Das 2:0 lässt lange auf sich warten
Ein schnell nachgelegtes 2:0 hätte bei TSV-Trainer Oliver Kudera und den vielen Heimsheimer Fans sicherlich den Schweißfluss gemindert, doch diesen Gefallen taten ihnen die Kicker auf dem Spielfeld nicht. Oliver Münzer war von Tim Widmaier steil geschickt worden, doch SGV-Keeper Pollich verkürzte gut den Winkel (53.). Tim Widmaier selbst hätte es richten können mit dem 2:0; nachdem Gündüz überragend vorgearbeitet und den Ball blitzblank aufgelegt hatte, verzog der TSV-Spielführer (62.). Oder Nico Österreicher, der den Ball vertändelte, anstatt zu schießen (67.). „Wir hatten so viele Chancen, aber nutzten keine“, sagte Kudera.

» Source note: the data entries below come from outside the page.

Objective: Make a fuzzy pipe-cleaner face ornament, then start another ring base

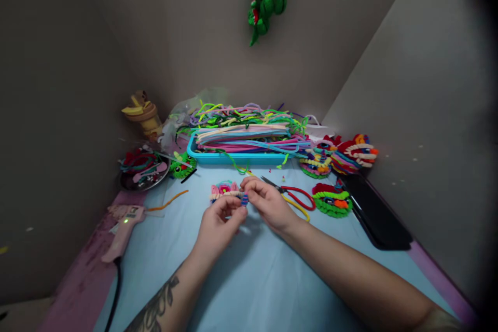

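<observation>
Between the fingertips of both hands is a small blue and purple striped piece (244,199), seemingly coiled pipe cleaner. My left hand (220,223) pinches it from the left, thumb and forefinger closed. From the right, my right hand (268,203) closes its fingertips at the same piece. Just behind my left hand lies a pink and cream fuzzy pipe-cleaner figure (225,188), partly covered by the fingers. Scissors with red handles (301,197) rest beside my right hand, and a yellow curved strip (299,210) lies under them.
A blue tray (245,158) of pipe cleaners stands at the back. On the left are a pink glue gun (126,233) and a metal bowl (165,174). To the right are a green and red pipe-cleaner head (332,201) and a flat black object (379,215).
</observation>
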The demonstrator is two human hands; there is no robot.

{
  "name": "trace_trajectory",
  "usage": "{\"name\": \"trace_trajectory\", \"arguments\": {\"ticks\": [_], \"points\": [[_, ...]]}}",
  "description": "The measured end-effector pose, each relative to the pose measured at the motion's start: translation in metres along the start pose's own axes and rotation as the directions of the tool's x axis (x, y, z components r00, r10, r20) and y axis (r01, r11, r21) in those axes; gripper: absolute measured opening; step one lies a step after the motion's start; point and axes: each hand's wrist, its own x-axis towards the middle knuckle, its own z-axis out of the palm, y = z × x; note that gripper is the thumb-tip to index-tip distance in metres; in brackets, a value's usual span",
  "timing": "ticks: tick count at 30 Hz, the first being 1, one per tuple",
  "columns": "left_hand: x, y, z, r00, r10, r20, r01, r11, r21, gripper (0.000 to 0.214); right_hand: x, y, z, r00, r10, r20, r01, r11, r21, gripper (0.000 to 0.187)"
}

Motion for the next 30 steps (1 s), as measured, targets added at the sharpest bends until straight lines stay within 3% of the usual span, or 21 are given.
{"name": "trace_trajectory", "arguments": {"ticks": [7,22,26,30], "points": [[-0.0047,0.0022,-0.0001,0.995,0.083,-0.059,-0.066,0.965,0.252,0.019,-0.0006,0.0026,-0.0023,0.998,-0.059,0.032,0.062,0.993,-0.104,0.021],[-0.005,0.0061,-0.0013,0.999,0.024,-0.039,-0.016,0.985,0.173,0.016,-0.0023,0.0032,-0.0015,0.998,-0.038,0.058,0.04,0.999,-0.026,0.022],[-0.0017,0.0043,-0.0015,1.0,0.012,-0.013,-0.011,0.995,0.099,0.02,-0.0015,0.0011,-0.0028,0.997,-0.074,0.026,0.076,0.99,-0.117,0.024],[-0.0001,0.002,-0.0023,0.992,0.078,-0.098,-0.072,0.996,0.061,0.027,-0.0029,-0.0029,-0.0019,0.994,-0.109,0.028,0.112,0.963,-0.244,0.022]]}}
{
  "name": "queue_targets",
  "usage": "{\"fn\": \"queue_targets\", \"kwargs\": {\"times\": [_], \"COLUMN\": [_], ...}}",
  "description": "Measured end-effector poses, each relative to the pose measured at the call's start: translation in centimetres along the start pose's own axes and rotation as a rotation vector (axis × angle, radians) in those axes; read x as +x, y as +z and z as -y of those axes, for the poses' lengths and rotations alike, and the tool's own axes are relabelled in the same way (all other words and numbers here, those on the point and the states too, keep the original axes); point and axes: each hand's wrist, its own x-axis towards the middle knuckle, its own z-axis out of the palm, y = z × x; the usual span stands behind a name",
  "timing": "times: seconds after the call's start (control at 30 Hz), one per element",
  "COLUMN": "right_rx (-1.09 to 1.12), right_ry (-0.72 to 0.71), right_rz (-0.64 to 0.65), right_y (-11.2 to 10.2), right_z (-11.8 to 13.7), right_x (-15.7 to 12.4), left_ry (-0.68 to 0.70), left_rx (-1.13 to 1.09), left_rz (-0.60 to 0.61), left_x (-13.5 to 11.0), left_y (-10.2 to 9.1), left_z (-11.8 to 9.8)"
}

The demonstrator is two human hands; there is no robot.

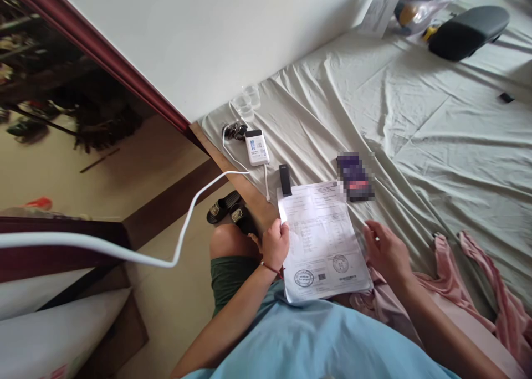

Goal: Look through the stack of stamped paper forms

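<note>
A printed paper sheet (pixel 322 240) with stamps near its bottom lies on the bed sheet (pixel 436 141) in front of me. My left hand (pixel 275 245) is closed on the paper's left edge, thumb on top. Just off the paper's right edge, my right hand (pixel 384 249) hovers with its fingers loosely curled and apart, holding nothing. A blurred-out dark object (pixel 354 177) lies at the paper's top right corner. At the top left corner lies a small black stick (pixel 285 180).
A white power bank (pixel 256 147) with a white cable (pixel 124 246), keys (pixel 235 130) and a clear cup (pixel 251 97) lie near the bed's corner. Pink cloth (pixel 469 290) lies at right. A black case (pixel 467 32) and plastic bag (pixel 419 8) sit far back. Sandals (pixel 228 207) are on the floor.
</note>
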Motion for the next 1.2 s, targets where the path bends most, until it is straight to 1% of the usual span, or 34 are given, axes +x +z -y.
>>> {"fn": "queue_targets", "kwargs": {"times": [0.07,0.17,0.23,0.33,0.37,0.43,0.5,0.57,0.63,0.7,0.77,0.83,0.9,0.97,1.03,1.1,1.2], "right_rx": [0.014,0.079,0.127,0.196,0.229,0.303,0.370,0.419,0.453,0.468,0.477,0.545,0.686,0.859,1.015,1.129,1.166], "right_ry": [0.028,0.048,0.079,0.120,0.124,0.115,0.096,0.080,0.071,0.058,0.042,0.042,0.062,0.091,0.123,0.155,0.180], "right_rz": [0.045,0.065,0.109,0.181,0.187,0.169,0.132,0.096,0.080,0.055,0.014,-0.019,0.003,0.076,0.176,0.272,0.363], "right_y": [1.3,2.7,3.1,3.1,3.0,2.8,2.8,2.8,3.0,3.2,3.3,3.1,2.6,2.0,1.4,1.2,1.3], "right_z": [1.1,2.0,2.1,1.7,1.4,0.9,0.5,0.1,-0.3,-0.7,-1.3,-1.7,-2.1,-2.3,-2.2,-1.9,-1.3], "right_x": [1.3,2.2,2.6,3.0,3.1,3.1,3.1,3.1,3.1,3.3,3.5,3.8,4.0,4.1,4.0,3.8,3.5], "left_ry": [-0.013,-0.032,-0.030,-0.033,-0.050,-0.116,-0.221,-0.320,-0.374,-0.382,-0.346,-0.276,-0.201,-0.127,-0.051,-0.007,0.009], "left_rx": [-0.006,-0.021,-0.042,-0.118,-0.182,-0.393,-0.661,-0.869,-0.969,-1.002,-1.020,-1.026,-1.034,-1.020,-0.966,-0.887,-0.786], "left_rz": [-0.022,-0.036,-0.038,-0.031,-0.022,0.018,0.083,0.151,0.208,0.249,0.260,0.273,0.290,0.291,0.231,0.119,-0.034], "left_x": [-0.1,-0.1,0.0,0.1,0.1,0.0,-0.3,-0.8,-1.4,-2.1,-2.9,-3.7,-4.4,-4.7,-4.5,-3.7,-2.3], "left_y": [0.1,0.1,0.1,0.1,0.1,0.3,0.5,0.8,1.2,1.4,1.3,0.8,0.1,-0.5,-0.8,-0.7,0.3], "left_z": [0.2,0.2,0.3,0.5,0.7,0.9,1.0,0.7,-0.1,-1.2,-2.5,-3.6,-4.5,-4.8,-4.6,-3.8,-2.0]}}
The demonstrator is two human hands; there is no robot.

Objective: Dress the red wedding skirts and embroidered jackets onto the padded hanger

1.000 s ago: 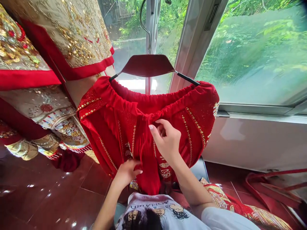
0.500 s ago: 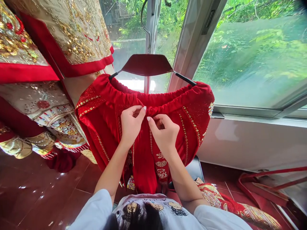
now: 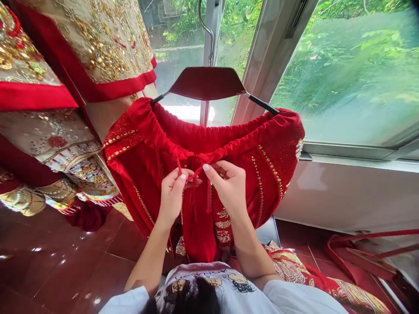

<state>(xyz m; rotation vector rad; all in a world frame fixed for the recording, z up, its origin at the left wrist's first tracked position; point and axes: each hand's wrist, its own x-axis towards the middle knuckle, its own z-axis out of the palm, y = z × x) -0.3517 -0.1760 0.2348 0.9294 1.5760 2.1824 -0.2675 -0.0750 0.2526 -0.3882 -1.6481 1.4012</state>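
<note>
A red skirt (image 3: 129,174) with gold beaded trim hangs by its gathered waistband from a clip hanger (image 3: 207,83). At the middle of the waistband is a thin red drawstring (image 3: 194,176) with loops and loose ends. My left hand (image 3: 173,192) pinches one part of the string between thumb and fingers, with an end sticking up above it. Just to the right, my right hand (image 3: 227,183) pinches another part close to the waistband. The fingertips of both hands are a short way apart, with string stretched between them. Some fingers of each hand are hidden behind the thumbs.
Beaded cream garments with red borders (image 3: 114,56) hang close on the left. Behind the hanger is a window (image 3: 340,87) with a metal frame. A red and gold patterned cloth (image 3: 294,268) lies at lower right, near a red metal frame (image 3: 347,257).
Both hands have come slightly down from the waistband, the left one more so. The red drawstring now shows between them, drawn out in front of the skirt.
</note>
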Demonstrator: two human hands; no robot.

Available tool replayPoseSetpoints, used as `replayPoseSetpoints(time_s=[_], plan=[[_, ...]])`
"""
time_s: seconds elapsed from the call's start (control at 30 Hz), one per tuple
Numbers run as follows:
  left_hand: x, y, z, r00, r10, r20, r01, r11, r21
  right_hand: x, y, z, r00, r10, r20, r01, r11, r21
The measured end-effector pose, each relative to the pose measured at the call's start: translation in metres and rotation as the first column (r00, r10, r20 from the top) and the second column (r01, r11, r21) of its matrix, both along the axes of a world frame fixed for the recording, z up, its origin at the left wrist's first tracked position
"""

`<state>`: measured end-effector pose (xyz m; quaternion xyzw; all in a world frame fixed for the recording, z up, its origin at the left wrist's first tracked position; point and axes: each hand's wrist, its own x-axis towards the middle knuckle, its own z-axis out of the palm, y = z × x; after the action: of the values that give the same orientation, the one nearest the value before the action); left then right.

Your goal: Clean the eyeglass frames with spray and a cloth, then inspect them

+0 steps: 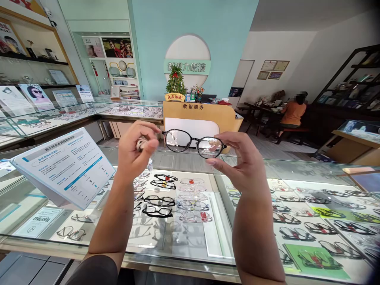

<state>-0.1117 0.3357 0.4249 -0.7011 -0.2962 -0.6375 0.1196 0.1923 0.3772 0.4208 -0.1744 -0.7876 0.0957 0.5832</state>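
Observation:
A pair of eyeglasses with thin black round frames and clear lenses is held up above the glass display counter. My right hand pinches its right rim near the hinge between thumb and fingers. Close to the left hinge is my left hand, its fingers curled. A small whitish and brown thing shows inside that curl; its kind cannot be made out. Whether the left fingertips touch the frame is unclear. Under the counter glass lie rows of eyeglasses with dark and clear frames.
A tent-shaped printed card stands on the counter at left. More eyeglasses fill the case at right, some on green sheets. Beyond are a wooden cashier desk with plants, and a seated person in orange at a table.

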Motion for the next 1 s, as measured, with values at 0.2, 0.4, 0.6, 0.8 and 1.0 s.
replayPoseSetpoints(time_s=[0.2, 0.4, 0.6, 0.8, 1.0], plan=[[0.013, -0.006, -0.002, 0.995, 0.096, -0.030, -0.097, 0.994, -0.050, 0.001, 0.000, -0.001, 1.000, 0.003, 0.003, -0.003, 1.000, 0.004], [0.023, -0.004, -0.005, 0.990, 0.141, -0.018, -0.141, 0.990, 0.007, 0.001, 0.000, -0.001, 1.000, 0.006, 0.008, -0.006, 1.000, 0.007], [0.026, -0.003, -0.007, 0.991, 0.131, 0.025, -0.131, 0.991, 0.013, 0.002, 0.000, -0.002, 1.000, 0.014, -0.003, -0.014, 1.000, 0.011], [0.030, -0.007, -0.006, 0.985, 0.173, 0.015, -0.173, 0.985, -0.009, -0.001, -0.003, 0.002, 1.000, 0.016, -0.002, -0.016, 1.000, 0.019], [0.042, -0.009, -0.008, 0.970, 0.225, 0.098, -0.216, 0.972, -0.091, -0.010, -0.006, 0.004, 0.998, 0.023, -0.059, -0.027, 0.997, -0.070]])
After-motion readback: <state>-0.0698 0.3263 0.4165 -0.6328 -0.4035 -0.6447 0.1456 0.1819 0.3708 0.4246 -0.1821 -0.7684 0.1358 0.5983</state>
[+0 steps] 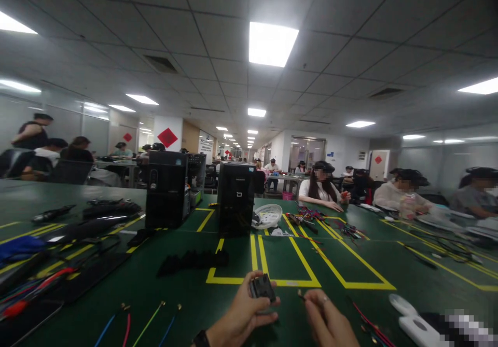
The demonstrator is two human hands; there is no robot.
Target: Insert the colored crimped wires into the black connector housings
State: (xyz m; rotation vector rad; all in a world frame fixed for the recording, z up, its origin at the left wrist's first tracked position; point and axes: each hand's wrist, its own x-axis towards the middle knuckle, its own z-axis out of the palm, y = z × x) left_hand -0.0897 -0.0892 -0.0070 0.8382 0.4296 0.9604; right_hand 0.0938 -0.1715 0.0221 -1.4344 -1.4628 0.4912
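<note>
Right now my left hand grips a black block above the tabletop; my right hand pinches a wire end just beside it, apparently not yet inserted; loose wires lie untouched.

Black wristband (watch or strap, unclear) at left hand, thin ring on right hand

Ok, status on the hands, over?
Left hand holds block. Right hand pinches pin, apart from block. Wires lie left, white tool right, neither in the way.
</note>
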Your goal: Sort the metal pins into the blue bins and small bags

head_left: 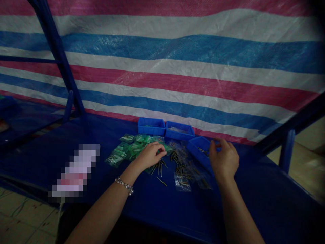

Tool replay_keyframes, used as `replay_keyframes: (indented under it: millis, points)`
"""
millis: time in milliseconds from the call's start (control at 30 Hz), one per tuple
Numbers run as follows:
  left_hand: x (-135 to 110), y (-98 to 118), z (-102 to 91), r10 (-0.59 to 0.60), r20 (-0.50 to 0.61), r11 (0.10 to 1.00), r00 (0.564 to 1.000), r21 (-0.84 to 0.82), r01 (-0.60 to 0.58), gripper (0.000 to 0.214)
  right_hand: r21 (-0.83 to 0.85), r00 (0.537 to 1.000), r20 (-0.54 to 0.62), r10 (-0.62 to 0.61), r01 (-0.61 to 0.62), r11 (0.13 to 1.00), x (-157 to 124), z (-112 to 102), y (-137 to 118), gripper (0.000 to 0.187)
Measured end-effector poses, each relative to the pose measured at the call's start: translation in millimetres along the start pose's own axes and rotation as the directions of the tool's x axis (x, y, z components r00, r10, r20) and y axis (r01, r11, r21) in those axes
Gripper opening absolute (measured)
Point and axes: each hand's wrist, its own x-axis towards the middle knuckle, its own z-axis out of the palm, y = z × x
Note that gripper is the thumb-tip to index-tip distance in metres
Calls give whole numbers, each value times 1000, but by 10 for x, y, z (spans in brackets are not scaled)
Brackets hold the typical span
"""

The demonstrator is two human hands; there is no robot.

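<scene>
My left hand (150, 155), with a bracelet on its wrist, rests on a heap of small green packets (128, 147), its fingers curled and pinched on one of them. My right hand (224, 159) grips the rim of a tilted blue tray (199, 149), fingers closed over its edge. Between the hands lie loose thin metal pins (159, 167) and several clear bags (182, 176) holding more pins.
Two more blue trays (151, 126) (179, 130) stand side by side at the back against a striped tarp (177, 67). The blue table (254, 196) is framed by blue posts (58, 54). A blurred pale object (76, 169) lies at the left. Tiled floor shows below.
</scene>
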Motion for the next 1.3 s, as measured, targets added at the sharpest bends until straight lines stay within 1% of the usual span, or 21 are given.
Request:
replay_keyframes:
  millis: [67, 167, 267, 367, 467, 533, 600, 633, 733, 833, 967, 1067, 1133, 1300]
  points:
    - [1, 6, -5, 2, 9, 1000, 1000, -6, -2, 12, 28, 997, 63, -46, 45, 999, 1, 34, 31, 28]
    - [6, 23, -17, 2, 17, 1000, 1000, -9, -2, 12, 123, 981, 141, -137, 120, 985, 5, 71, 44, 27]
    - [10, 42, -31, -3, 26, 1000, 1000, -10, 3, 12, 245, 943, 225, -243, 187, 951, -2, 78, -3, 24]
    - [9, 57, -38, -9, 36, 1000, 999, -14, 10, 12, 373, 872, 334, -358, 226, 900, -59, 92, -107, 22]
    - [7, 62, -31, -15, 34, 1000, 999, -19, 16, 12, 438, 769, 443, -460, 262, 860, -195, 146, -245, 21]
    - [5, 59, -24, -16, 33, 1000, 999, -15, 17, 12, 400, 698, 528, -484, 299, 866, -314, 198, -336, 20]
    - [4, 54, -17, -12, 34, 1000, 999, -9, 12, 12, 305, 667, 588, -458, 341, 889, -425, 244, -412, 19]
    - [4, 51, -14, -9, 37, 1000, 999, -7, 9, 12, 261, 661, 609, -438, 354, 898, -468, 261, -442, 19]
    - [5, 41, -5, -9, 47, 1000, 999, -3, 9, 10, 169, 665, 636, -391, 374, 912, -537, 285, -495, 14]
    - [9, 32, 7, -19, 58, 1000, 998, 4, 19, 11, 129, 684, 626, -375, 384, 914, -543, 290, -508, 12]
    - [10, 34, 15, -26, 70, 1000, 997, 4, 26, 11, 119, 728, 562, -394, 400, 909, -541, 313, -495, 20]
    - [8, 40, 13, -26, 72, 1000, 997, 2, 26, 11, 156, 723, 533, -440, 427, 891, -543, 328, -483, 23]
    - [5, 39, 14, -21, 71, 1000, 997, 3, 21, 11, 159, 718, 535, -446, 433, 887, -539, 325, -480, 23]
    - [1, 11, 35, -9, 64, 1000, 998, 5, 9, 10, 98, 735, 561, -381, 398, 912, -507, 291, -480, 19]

Unverschämt fleißig auf der linken Seite: Dauerrenner Murat Gündüz (re.) vom TSV Heimsheim. Foto: Andreas Gorr
Die allerbeste Gelegenheit zum erlösenden 2:0 für den TSV vergab jedoch Lino Widmaier, als er nach gut 80 Minuten alleine auf Murrs Schlussmann Pollich zumarschierte – sein Schieber verfehlte das Tor knapp. So viele Chancen, kein Tor – Michael Winkle vom SGV Murr hätte die Nachlässigkeit bestrafen können. Nach 88 Minuten tauchte er frei vor TSV-Tormann Dieter auf, der seinen strammen Schuss zur Ecke lenken konnte. Es war Murrs einzige Chance nach der Pause. „Ich hatte wirklich Angst, dass sich unser Chancenwucher noch rächt“, sagte Kudera. „Wir müssen das Spiel früher klar machen“, fand auch Tim Widmaier.
Der Jubelhaufen des TSV Heimsheim nach dem 2:0 von Lino Widmaier. Foto: Pressefoto Baumann
Und dann kam sie doch noch, die Erlösung. In der Nachspielzeit ergatterte der TSV-Angreifer nach einem Steilpass im Pressschlag gegen den SGV-Torhüter den Ball und lupfte ihn in Richtung leeres Tor – die Kugel sprang auf, ging an die Latte, fiel zu Boden und der Effet sorgte dafür, dass sie über die Linie trudelte, bevor Schlussmann Pollich sie schnappen konnte. Der Jubel in Blau kannte keine Grenzen. „Lino war überragend“, sagte Coach Kudera, „er hat super gespielt und viel fürs Team gearbeitet.“
Und was meinte Matchwinner Lino Widmaier zum Aufstieg des TSV Heimsheim? Nicht viel. „Ich freue mich auf die Bezirksliga“, sagte er kurz und knapp. Dann machte er sich auf, um mit dem Team zu feiern.